YOUR INSTRUCTIONS:
Search the listing for the word "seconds" and return each line that contains it.

DATA BELOW:
———
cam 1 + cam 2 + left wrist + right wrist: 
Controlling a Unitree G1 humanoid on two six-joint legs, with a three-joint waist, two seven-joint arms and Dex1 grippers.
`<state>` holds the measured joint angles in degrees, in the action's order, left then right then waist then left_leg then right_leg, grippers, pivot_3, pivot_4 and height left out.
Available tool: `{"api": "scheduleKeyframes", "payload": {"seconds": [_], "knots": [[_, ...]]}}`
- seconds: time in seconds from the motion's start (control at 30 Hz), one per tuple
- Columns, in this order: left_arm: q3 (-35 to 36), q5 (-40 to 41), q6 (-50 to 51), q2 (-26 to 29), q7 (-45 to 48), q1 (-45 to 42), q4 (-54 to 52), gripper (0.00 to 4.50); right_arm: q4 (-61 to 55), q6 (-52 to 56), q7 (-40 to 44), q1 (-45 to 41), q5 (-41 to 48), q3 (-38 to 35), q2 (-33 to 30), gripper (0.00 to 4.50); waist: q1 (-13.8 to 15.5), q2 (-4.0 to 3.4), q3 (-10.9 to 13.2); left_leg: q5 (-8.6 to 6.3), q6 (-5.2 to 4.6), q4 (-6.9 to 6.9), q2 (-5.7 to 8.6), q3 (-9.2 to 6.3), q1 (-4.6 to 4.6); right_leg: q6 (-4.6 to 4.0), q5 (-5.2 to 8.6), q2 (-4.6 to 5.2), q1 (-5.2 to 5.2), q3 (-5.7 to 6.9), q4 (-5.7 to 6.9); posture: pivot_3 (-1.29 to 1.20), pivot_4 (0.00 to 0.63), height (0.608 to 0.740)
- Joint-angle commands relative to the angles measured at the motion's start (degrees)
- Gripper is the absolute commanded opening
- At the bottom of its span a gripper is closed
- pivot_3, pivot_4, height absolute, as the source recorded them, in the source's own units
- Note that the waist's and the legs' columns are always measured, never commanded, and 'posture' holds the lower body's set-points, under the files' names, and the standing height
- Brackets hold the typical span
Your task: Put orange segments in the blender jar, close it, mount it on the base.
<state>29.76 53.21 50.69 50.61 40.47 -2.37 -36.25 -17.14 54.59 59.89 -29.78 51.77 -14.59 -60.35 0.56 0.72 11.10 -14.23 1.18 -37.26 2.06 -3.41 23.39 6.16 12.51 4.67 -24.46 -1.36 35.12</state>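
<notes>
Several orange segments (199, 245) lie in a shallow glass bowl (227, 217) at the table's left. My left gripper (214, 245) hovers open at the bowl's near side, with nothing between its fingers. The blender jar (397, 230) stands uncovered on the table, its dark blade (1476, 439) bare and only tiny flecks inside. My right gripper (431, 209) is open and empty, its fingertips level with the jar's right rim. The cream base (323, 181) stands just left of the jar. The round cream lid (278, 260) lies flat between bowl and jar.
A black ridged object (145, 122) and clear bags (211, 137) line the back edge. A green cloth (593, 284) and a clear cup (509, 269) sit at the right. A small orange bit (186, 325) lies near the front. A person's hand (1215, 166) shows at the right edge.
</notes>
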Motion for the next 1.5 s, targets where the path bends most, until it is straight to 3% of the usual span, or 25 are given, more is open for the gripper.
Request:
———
YOUR RESPONSE:
Available tool: `{"api": "scheduleKeyframes", "payload": {"seconds": [_], "knots": [[_, ...]]}}`
- seconds: time in seconds from the motion's start (control at 30 Hz), one per tuple

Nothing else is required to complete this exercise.